Task description =
The lines to copy are those with "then" in them. Pull each one from the entries below.

Stored dataset items =
· · · · · · ·
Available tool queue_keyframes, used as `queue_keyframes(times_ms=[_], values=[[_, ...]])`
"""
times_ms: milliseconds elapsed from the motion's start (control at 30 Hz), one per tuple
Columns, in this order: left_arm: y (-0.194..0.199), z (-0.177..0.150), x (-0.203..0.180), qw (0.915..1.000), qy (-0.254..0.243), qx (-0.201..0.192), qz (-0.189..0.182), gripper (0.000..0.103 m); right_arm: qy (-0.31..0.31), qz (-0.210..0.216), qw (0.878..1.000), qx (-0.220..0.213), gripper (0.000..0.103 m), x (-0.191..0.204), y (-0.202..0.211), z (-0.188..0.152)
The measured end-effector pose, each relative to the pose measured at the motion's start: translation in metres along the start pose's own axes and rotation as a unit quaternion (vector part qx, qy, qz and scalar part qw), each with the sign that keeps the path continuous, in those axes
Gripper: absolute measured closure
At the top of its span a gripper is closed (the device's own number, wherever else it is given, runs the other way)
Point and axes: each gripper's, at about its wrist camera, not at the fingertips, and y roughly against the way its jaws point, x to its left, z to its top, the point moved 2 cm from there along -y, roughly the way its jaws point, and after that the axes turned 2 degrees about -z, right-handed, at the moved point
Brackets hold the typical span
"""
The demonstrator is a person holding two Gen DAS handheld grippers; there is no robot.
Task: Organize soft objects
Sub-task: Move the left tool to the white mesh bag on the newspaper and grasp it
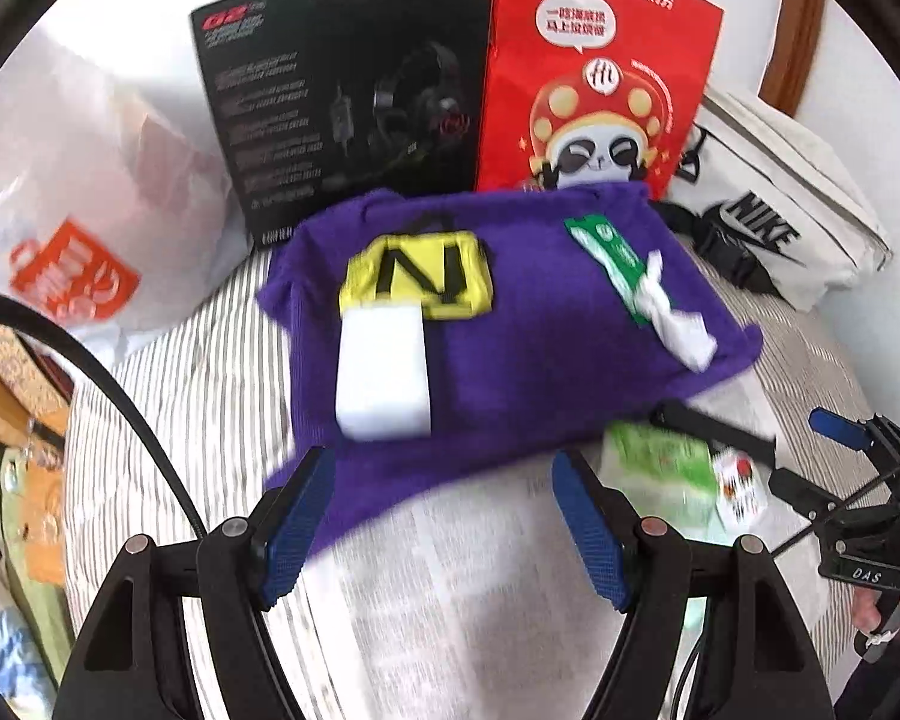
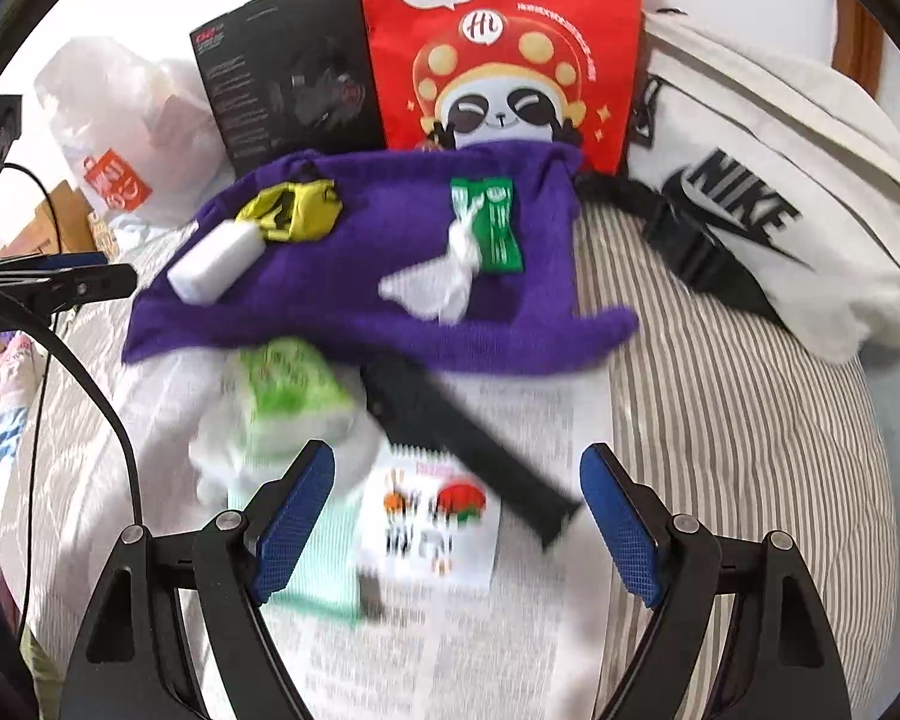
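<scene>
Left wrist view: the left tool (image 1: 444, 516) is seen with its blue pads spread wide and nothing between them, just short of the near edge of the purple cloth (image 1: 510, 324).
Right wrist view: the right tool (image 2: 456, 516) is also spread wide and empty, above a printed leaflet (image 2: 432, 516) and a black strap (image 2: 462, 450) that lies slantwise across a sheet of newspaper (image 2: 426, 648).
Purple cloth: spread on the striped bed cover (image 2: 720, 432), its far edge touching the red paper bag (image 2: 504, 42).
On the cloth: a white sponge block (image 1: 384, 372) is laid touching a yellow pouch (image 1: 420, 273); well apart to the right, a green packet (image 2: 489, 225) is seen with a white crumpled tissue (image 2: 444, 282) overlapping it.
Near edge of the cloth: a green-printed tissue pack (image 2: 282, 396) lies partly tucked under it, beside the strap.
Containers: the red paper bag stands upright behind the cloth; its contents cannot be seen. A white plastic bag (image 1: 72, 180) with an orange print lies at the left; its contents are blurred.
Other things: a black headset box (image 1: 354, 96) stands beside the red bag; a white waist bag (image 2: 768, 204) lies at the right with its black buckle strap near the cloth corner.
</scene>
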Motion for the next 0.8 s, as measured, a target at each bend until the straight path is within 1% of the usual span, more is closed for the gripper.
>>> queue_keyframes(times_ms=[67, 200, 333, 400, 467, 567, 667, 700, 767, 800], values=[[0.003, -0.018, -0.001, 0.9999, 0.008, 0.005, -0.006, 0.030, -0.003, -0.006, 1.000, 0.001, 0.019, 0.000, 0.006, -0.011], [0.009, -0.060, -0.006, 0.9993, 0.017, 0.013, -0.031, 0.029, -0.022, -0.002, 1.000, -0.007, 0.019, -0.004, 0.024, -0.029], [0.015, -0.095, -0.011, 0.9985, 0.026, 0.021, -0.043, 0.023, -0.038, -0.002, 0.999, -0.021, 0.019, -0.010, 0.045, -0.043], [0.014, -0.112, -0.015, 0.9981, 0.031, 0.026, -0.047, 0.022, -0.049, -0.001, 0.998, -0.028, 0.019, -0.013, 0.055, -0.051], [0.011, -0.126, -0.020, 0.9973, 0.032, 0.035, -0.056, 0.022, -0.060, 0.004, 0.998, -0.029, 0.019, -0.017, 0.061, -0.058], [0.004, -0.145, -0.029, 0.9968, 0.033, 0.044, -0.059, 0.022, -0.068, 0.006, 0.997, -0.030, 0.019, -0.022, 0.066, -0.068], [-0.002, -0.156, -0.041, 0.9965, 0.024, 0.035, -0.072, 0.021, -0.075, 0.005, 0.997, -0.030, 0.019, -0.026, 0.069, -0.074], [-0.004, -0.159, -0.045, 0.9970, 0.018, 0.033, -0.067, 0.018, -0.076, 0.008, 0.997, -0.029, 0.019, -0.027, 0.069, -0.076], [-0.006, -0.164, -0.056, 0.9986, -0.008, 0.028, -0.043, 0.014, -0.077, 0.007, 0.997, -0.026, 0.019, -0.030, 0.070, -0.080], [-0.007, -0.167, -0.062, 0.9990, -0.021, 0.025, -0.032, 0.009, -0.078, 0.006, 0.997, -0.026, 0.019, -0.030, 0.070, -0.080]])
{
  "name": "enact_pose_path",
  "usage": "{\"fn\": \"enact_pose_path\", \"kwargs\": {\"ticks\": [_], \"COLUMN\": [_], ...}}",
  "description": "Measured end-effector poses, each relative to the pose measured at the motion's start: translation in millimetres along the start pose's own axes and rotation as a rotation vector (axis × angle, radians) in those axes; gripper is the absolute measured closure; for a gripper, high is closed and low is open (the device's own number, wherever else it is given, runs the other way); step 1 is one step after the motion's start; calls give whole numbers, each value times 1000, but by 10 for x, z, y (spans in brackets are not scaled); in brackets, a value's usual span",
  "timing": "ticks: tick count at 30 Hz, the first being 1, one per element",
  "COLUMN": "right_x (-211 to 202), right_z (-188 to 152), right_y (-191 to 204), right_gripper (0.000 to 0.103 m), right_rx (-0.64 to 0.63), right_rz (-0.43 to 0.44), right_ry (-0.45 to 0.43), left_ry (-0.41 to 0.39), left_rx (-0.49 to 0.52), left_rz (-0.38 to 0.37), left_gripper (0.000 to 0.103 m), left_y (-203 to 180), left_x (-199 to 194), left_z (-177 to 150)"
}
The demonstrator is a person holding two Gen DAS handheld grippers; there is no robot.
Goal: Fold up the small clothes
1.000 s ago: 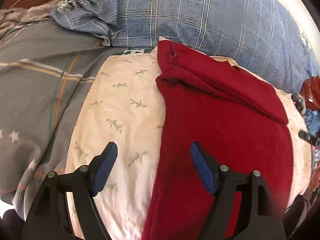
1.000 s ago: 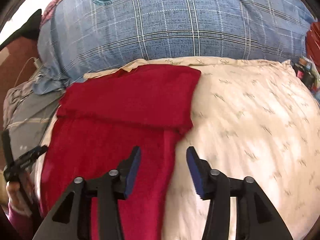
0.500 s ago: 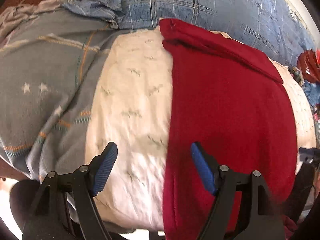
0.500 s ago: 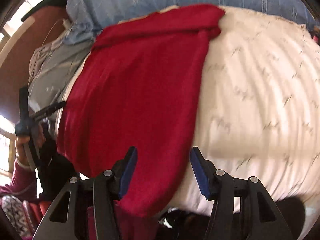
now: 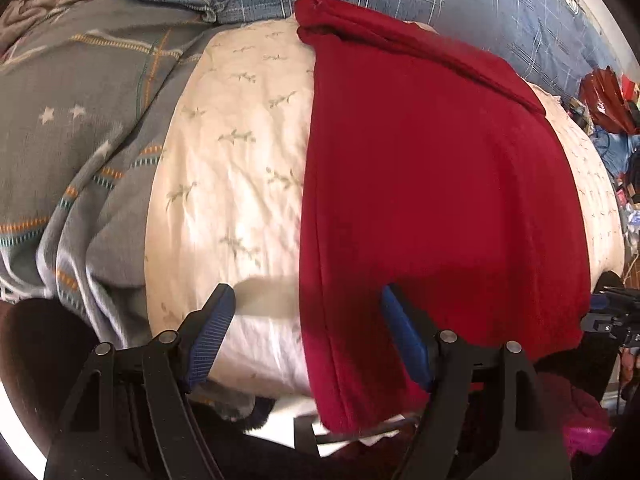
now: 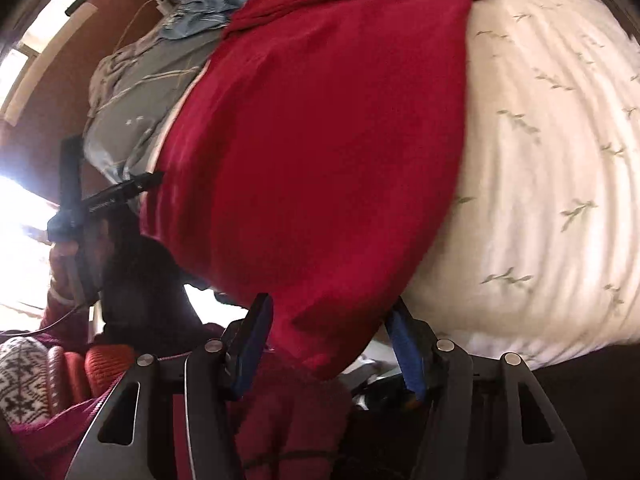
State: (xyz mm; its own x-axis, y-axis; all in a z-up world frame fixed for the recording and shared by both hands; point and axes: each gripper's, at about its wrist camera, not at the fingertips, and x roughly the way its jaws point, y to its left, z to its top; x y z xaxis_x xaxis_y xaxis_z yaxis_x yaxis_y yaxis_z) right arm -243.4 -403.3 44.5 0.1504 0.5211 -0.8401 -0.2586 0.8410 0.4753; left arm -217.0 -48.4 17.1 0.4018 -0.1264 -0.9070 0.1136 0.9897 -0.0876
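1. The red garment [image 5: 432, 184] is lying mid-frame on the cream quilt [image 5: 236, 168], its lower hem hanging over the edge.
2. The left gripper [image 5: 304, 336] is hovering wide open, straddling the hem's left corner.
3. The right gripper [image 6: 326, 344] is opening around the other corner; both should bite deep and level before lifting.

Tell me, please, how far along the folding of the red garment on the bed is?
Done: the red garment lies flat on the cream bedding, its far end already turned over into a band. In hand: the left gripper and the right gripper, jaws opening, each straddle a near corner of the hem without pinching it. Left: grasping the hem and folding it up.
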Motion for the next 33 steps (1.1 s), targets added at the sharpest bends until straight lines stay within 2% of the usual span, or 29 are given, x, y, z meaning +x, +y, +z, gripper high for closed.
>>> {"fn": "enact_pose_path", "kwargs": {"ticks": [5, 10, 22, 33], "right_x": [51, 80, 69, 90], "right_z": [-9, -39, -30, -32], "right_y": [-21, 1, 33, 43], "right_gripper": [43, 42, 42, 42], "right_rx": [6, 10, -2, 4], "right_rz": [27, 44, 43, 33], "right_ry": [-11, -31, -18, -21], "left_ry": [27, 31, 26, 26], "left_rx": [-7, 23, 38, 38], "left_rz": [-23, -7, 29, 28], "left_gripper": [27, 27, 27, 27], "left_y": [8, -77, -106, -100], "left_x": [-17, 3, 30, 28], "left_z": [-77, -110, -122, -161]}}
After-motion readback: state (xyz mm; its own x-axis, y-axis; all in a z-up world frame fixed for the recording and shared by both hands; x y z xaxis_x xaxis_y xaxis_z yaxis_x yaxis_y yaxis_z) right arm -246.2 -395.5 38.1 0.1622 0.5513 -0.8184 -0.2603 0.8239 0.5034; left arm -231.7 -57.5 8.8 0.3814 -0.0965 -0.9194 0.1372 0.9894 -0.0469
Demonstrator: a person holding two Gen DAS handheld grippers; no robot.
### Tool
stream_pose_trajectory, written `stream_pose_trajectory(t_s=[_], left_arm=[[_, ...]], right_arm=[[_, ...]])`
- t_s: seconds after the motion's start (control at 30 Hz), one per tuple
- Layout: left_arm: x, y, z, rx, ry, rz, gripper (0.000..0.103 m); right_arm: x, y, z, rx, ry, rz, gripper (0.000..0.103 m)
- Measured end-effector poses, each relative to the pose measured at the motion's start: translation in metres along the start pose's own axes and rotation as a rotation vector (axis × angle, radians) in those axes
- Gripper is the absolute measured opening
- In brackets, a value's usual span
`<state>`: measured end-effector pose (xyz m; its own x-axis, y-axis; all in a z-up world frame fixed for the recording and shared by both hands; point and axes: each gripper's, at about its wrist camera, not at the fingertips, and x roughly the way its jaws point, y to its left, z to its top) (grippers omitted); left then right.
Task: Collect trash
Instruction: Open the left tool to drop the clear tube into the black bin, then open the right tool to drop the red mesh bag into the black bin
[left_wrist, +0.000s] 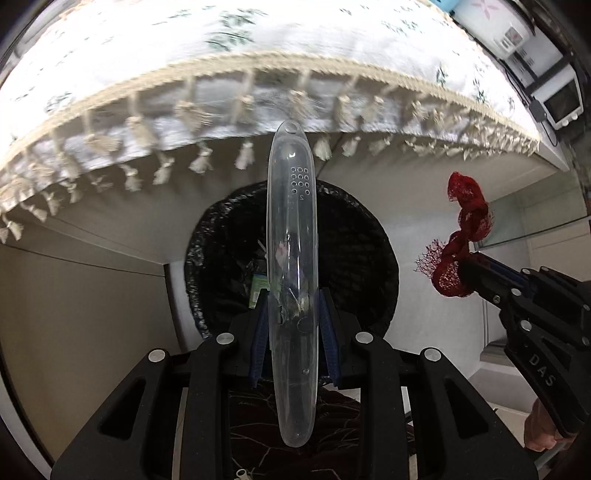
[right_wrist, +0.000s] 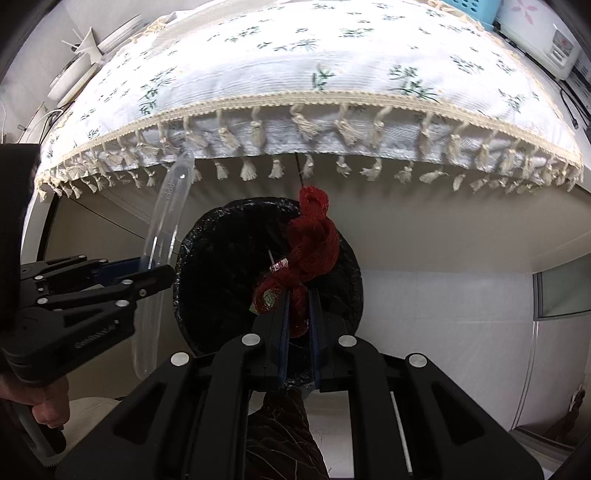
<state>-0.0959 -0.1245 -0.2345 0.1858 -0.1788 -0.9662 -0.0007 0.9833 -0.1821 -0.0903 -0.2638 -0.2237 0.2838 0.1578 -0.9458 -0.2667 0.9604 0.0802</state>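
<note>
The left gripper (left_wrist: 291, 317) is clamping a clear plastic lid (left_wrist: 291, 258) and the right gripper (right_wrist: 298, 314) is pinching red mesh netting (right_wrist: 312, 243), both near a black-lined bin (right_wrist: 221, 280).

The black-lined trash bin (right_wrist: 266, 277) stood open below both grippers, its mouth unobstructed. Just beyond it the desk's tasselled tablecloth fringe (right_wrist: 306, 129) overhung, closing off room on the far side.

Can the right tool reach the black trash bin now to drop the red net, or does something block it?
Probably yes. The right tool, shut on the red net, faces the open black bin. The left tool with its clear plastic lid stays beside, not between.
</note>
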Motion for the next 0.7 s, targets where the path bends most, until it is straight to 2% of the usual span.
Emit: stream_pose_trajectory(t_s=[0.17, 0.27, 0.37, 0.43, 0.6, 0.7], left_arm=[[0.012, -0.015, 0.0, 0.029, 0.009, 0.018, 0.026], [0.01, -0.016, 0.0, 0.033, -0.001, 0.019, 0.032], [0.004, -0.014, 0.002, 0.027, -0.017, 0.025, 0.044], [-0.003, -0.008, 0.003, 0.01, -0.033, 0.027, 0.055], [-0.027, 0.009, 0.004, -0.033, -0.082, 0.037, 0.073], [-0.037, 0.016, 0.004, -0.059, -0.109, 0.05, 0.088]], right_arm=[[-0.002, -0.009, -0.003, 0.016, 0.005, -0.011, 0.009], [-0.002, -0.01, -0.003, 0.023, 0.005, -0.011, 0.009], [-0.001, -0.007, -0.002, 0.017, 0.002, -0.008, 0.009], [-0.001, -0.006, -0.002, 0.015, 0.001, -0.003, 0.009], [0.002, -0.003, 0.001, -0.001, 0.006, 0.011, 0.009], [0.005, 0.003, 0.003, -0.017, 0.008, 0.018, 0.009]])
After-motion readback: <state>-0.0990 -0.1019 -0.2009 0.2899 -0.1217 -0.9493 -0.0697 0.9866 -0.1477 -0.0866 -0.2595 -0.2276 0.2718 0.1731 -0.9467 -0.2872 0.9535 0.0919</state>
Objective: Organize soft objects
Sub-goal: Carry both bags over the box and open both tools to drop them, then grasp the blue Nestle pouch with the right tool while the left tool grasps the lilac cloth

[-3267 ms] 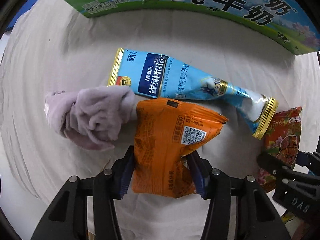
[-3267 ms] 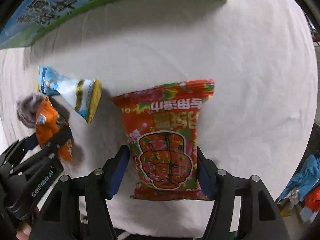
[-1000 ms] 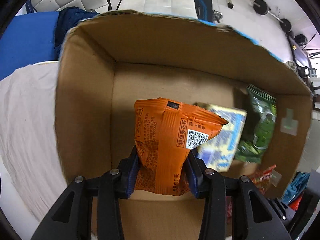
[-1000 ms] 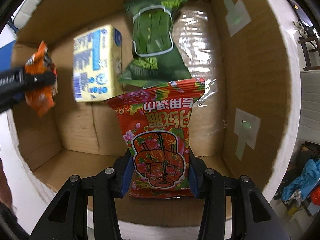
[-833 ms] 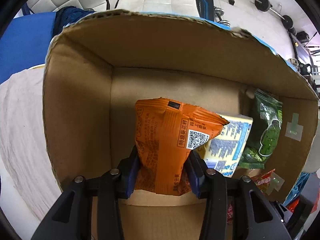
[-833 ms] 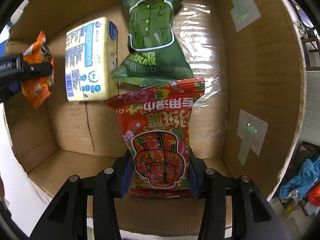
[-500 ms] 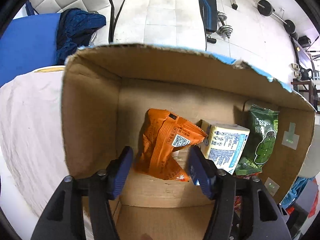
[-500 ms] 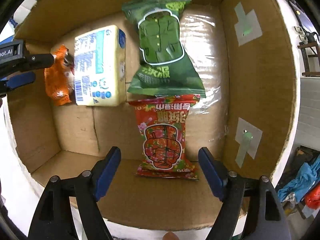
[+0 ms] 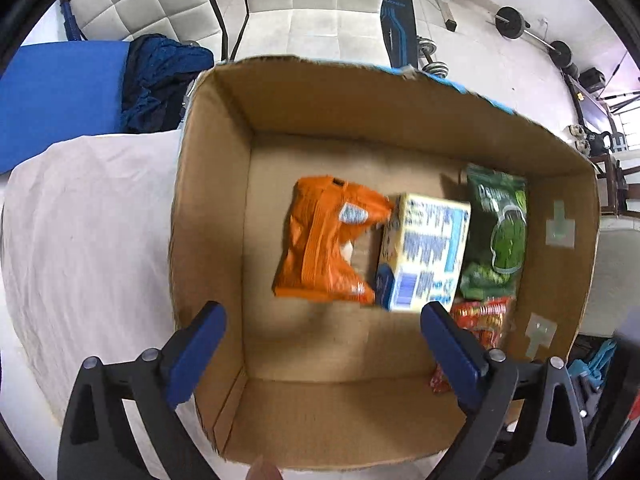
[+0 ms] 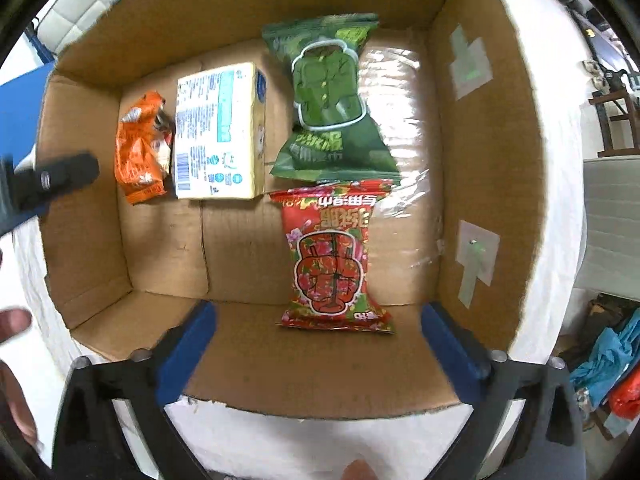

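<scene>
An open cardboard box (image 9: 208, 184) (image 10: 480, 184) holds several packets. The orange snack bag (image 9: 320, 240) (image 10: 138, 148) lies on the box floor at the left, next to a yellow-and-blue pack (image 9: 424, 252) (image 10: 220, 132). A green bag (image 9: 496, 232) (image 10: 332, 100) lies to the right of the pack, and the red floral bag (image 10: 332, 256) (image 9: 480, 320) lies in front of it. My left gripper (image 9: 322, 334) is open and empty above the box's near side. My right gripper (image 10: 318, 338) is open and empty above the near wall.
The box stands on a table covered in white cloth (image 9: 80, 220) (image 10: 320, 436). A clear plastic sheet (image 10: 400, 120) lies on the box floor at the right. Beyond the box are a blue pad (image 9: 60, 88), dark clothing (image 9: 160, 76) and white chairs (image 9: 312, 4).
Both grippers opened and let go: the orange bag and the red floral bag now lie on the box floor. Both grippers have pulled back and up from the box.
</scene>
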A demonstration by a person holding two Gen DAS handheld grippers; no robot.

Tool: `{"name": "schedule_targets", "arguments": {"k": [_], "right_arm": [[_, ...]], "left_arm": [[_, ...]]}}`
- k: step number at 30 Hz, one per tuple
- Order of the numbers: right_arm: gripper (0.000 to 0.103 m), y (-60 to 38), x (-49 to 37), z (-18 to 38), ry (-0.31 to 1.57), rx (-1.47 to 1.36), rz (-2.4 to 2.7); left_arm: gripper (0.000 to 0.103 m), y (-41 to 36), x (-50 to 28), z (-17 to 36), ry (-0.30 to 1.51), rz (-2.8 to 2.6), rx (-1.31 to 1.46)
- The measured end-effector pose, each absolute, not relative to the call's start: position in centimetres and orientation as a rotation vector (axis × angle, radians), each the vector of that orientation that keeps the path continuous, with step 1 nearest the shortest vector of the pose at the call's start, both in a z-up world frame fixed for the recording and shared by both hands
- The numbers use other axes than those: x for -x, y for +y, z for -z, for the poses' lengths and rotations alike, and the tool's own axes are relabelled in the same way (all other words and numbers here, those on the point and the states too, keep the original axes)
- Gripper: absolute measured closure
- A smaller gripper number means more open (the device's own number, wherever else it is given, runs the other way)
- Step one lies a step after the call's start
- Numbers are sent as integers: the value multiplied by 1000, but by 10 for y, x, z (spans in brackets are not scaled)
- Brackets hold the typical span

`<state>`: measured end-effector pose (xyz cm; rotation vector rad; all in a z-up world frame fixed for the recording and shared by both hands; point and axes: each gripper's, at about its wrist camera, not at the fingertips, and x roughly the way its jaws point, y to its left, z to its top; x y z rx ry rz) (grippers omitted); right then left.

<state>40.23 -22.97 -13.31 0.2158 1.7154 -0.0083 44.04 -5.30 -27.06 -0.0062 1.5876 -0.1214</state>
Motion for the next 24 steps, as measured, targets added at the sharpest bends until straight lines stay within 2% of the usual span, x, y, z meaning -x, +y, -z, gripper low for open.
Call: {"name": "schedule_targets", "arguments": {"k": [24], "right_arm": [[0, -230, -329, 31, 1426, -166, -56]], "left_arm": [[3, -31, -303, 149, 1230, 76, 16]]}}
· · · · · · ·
Response to this exercise =
`<state>`: measured end-effector pose (xyz m; its own x-axis, y-axis; all in a z-up world frame fixed for the recording and shared by both hands; point and axes: each gripper's, at about its wrist camera, not at the fingertips, and x roughly the way its jaws point, y to its left, z to its top) (grippers omitted); left then right.
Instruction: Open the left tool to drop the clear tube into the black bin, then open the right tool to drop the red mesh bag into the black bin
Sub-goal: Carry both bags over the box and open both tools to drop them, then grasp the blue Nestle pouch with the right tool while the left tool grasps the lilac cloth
`<state>`: measured end-effector pose (xyz cm; rotation vector rad; all in a z-up world frame fixed for the recording and shared by both hands; point and axes: each gripper's, at about its wrist camera, not at the fingertips, and x roughly the way its jaws point, y to its left, z to its top; x y z rx ry rz) (grippers omitted); right then left.

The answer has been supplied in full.